Video released by the IDF from inside the shaft showed what we could not see from the top of the opening. The video shows a spiral staircase leading down into a concrete tunnel. The IDF said the tunnel shaft extends downwards approximately 10 meters and the tunnel runs for 55 meters. At its end stands a metal door with a small window.
“We need to demolish the underground facility that we found,” said IDF spokesperson Rear Admiral Daniel Hagari. “I think the leadership of Hamas is in great pressure because we found this facility, and we are now going to demolish it. It’s going to take us time. We’re going to do it safely, but we’re going to do it.”

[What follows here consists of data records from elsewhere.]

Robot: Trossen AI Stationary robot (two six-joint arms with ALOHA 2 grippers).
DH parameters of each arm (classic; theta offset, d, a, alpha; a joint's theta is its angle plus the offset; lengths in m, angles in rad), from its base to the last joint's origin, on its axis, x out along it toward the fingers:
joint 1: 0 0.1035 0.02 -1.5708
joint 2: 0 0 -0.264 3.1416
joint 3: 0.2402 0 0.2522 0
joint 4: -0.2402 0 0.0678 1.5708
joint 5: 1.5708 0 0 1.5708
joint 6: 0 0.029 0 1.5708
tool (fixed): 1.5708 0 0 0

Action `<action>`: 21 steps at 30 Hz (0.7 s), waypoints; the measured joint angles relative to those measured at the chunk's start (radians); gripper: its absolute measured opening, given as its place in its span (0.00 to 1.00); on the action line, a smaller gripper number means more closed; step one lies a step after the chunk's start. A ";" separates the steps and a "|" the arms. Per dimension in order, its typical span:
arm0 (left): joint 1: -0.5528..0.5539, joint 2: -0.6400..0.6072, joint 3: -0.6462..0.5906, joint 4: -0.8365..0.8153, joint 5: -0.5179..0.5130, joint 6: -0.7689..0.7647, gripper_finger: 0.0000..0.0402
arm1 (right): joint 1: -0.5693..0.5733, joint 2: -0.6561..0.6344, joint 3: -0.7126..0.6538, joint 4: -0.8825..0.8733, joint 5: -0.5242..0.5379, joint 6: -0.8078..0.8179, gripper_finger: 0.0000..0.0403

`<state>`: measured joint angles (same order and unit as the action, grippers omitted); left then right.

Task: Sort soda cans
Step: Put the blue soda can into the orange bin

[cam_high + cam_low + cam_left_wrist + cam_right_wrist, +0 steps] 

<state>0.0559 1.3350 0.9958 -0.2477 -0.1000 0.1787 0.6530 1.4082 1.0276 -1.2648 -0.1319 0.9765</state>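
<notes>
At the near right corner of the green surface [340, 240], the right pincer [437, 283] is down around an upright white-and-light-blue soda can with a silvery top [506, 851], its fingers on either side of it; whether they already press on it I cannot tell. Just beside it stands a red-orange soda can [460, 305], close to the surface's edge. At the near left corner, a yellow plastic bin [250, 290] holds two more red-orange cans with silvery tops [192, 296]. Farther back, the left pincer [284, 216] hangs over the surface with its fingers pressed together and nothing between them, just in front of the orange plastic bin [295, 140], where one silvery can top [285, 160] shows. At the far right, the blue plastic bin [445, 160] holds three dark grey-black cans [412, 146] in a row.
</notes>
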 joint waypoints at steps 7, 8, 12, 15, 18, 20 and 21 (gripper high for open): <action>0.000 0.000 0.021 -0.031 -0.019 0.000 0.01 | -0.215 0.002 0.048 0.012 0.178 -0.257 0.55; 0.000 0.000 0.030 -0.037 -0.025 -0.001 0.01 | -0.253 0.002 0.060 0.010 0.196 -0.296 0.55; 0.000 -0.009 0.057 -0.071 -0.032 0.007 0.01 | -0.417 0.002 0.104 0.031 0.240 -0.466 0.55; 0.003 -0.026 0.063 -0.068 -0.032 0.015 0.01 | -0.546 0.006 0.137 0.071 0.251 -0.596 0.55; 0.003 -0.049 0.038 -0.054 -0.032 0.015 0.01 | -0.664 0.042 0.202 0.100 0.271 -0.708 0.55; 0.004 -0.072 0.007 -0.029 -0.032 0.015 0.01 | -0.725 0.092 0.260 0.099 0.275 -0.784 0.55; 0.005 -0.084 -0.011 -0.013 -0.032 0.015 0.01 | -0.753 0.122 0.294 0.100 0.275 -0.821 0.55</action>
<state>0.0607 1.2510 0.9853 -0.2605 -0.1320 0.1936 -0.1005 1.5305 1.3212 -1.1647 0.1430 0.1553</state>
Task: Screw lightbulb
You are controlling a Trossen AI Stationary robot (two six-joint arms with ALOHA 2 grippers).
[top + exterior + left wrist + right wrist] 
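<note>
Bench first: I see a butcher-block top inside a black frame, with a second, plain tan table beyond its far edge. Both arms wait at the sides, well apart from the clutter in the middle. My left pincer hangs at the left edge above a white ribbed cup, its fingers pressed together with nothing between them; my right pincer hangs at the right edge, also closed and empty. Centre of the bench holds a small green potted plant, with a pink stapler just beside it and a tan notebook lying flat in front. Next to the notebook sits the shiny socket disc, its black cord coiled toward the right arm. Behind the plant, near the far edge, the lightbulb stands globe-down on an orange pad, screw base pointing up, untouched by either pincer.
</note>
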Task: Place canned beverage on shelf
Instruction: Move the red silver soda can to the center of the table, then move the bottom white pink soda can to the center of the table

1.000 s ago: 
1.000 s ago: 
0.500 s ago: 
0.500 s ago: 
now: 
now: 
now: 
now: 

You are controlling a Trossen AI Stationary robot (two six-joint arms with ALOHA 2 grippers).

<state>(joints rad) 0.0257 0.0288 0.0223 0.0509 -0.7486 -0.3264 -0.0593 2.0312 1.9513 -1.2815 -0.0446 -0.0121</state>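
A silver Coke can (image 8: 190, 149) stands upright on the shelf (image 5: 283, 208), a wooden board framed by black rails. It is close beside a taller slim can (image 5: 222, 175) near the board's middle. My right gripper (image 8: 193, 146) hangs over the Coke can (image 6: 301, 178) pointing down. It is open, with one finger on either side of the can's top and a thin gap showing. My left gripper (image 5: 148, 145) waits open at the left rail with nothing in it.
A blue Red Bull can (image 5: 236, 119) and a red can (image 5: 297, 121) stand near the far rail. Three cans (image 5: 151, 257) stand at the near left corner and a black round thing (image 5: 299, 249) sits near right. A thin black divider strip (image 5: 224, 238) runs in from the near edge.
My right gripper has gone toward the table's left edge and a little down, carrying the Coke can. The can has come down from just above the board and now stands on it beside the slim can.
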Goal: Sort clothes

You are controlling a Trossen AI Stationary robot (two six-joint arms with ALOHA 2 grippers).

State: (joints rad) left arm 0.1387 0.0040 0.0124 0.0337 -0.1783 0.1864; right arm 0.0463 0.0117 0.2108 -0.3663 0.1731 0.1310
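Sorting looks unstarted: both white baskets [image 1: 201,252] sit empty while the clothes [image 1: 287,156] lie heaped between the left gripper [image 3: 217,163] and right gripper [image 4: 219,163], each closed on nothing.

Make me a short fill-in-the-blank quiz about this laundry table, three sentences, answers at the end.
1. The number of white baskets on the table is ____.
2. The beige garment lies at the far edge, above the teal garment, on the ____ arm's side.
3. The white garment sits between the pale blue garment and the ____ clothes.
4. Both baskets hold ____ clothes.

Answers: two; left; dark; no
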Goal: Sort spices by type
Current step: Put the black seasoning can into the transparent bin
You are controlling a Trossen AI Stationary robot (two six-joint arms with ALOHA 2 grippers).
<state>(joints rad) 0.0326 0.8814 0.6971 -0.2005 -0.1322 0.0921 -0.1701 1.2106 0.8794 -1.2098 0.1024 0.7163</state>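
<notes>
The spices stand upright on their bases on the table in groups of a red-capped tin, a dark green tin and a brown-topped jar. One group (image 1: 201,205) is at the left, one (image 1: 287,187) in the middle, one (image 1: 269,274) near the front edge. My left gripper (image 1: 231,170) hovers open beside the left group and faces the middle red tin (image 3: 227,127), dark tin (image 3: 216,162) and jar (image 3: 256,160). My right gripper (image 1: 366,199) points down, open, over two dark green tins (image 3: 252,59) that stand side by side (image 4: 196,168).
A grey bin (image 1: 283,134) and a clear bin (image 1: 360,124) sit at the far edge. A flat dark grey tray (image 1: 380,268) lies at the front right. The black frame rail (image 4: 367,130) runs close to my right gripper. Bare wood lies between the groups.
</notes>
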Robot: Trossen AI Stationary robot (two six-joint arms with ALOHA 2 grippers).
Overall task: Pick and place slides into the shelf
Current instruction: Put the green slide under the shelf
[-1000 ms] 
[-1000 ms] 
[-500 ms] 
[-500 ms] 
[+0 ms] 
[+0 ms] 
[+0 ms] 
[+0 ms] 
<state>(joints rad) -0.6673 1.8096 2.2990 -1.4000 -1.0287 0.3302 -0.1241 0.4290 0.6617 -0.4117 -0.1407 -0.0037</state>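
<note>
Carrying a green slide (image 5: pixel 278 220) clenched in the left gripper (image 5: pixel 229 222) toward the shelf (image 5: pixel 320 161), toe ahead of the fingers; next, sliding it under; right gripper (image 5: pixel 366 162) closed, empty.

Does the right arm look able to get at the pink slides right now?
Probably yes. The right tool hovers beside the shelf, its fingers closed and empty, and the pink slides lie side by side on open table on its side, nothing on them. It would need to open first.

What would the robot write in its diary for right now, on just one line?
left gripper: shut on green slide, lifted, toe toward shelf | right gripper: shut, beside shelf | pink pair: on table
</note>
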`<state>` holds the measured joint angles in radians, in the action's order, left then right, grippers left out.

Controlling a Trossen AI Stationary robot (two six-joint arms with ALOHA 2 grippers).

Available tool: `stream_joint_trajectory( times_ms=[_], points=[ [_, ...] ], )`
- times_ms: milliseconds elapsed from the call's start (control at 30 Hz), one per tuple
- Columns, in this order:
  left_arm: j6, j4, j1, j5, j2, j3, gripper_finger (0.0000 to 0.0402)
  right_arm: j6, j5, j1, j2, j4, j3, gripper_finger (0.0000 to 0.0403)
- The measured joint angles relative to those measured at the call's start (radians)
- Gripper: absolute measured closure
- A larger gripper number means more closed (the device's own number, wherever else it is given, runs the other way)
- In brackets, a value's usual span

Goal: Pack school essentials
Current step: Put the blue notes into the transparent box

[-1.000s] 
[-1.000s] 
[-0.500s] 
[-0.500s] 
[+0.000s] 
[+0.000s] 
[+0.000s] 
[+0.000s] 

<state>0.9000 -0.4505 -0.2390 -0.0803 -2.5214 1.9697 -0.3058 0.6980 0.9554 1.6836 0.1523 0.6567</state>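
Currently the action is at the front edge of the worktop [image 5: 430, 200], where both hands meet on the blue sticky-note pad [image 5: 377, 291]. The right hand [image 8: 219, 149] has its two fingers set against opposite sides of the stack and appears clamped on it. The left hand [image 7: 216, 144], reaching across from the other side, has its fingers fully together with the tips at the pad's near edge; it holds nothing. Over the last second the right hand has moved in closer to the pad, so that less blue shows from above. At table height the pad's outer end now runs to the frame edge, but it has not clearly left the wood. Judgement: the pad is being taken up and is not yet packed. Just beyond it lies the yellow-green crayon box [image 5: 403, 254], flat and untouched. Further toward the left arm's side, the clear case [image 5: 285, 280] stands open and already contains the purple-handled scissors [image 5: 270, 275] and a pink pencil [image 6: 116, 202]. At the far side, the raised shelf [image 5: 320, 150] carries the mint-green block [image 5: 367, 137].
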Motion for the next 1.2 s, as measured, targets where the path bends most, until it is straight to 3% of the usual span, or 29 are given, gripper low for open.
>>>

It is arguably the most compelling evidence thus far that the IDF has offered that there may be a network of tunnels below the hospital. It does not establish without a doubt that there is a command center under Gaza’s largest hospital, but it is clear that there is a tunnel down below. Seeing what connects to that tunnel is absolutely critical.
For Israel, the stakes could not be higher. Israel has publicly asserted for weeks, if not years, that Hamas has built terror infrastructure below the hospital. The ability to continue to prosecute the war in the face of mounting international criticism depends to a large extent on Israel being able to prove this point.
Hamas has repeatedly denied that there is a network of tunnels below Shifa hospital. Health officials who have spoken with CNN have said the same, insisting it is only a medical facility.”